De acordo com a Instrução Normativa Federal (IN) de nº 02/2015, o Ministério do Meio Ambiente determina que, por se tratar de espécie ameaçada por extinção, o órgão licenciador deve garantir junto ao empreendedor “medidas de mitigação e compensação que assegurem a conservação das espécies, nos termos do art. 27 da Lei Federal nº 12.65.
Condomínio tenta derrubar araucárias desde 2011
Em ofício para o Ministério Público, após receber denúncias, a SEAE, que atua há mais de 40 anos na região, informou que, segundo processo datado de 2011, ainda em projeto para a implantação do condomínio, as araucárias já eram alvo de supressão. Na ocasião, a promotoria de Cotia determinou “a modificação do projeto original, de forma a poupar as árvores; e redução do número de casas a serem edificadas, de forma a poupar nascente e araucárias existentes”.
O Decreto Municipal nº 8.119 foi criado em 2016, mesmo ano em que o condomínio Reserva Magnólias entrou com novo pedido de autorização de corte para a prefeitura, com alegação de perigo iminente de queda e risco para os moradores e funcionários. Porém, o laudo para a análise da saúde das plantas (fitossanitário), do mesmo período, atestou que os exemplares estavam saudáveis e assim continuaram por dois anos, até o início de 2018, quando foram suprimidos.

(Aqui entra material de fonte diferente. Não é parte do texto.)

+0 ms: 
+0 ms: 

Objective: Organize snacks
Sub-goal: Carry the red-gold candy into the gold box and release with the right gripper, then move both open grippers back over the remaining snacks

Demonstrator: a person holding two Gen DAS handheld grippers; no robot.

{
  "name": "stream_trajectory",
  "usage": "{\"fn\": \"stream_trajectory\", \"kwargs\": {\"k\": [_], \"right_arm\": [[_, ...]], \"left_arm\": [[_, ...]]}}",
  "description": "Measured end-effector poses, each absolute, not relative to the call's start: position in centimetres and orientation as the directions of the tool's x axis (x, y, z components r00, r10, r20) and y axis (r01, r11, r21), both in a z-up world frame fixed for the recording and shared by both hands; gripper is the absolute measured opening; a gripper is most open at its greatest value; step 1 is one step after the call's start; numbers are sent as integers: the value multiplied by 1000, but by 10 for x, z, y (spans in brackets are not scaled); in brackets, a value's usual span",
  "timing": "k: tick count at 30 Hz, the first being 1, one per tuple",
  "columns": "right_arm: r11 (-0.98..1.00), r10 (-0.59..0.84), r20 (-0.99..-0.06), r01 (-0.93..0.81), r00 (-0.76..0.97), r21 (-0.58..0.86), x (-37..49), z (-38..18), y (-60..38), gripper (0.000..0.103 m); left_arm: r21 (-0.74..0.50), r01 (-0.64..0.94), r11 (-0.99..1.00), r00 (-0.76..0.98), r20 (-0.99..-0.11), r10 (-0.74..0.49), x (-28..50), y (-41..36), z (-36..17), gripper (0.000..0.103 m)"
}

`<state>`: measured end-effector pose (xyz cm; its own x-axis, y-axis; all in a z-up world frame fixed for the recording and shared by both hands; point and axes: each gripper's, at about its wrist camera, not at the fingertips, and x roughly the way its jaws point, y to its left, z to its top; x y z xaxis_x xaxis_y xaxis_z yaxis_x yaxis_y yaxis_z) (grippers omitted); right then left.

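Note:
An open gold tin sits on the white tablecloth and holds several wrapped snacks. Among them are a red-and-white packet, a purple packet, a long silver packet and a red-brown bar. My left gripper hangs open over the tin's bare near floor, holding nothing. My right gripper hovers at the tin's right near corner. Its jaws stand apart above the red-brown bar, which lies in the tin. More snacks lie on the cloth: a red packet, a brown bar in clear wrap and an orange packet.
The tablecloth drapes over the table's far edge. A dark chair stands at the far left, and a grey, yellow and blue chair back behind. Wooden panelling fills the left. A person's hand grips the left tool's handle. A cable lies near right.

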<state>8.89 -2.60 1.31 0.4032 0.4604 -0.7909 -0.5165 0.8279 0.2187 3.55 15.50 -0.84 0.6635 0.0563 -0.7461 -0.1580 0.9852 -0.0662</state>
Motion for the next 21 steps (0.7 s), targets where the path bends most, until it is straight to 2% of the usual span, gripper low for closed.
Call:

O corte das árvores resultou em nova Representação Civil no Ministério Público, para averiguar os fatos, e no boletim de ocorrência na polícia civil nº 003/2018, onde foi reforçada a informação de que as árvores estavam saudáveis, por isso não poderia ser “crível a hipótese de iminente risco”.
Rodolfo Almeida, presidente da SEAE, comenta que “este Decreto de Cotia pode beneficiar outras áreas que não foram objeto de denúncia, descaracterizando o dever do município de proteger o meio ambiente de seu território, em prol do desenvolvimento urbano que trará consequências indesejadas no futuro. A natureza cobra o seu preço e a sociedade nem sabe pelo que está pagando, tendo em vista que o tema foi objeto de um decreto e não de uma Lei”.
A prefeitura de Cota, por meio de sua assessoria de comunicação, informou que atualmente a “supressão de árvores nativas é autorizada mediante a análise técnica com a devida compensação regrada pela Lei nº 1989, de 25 de Outubro de 2017”.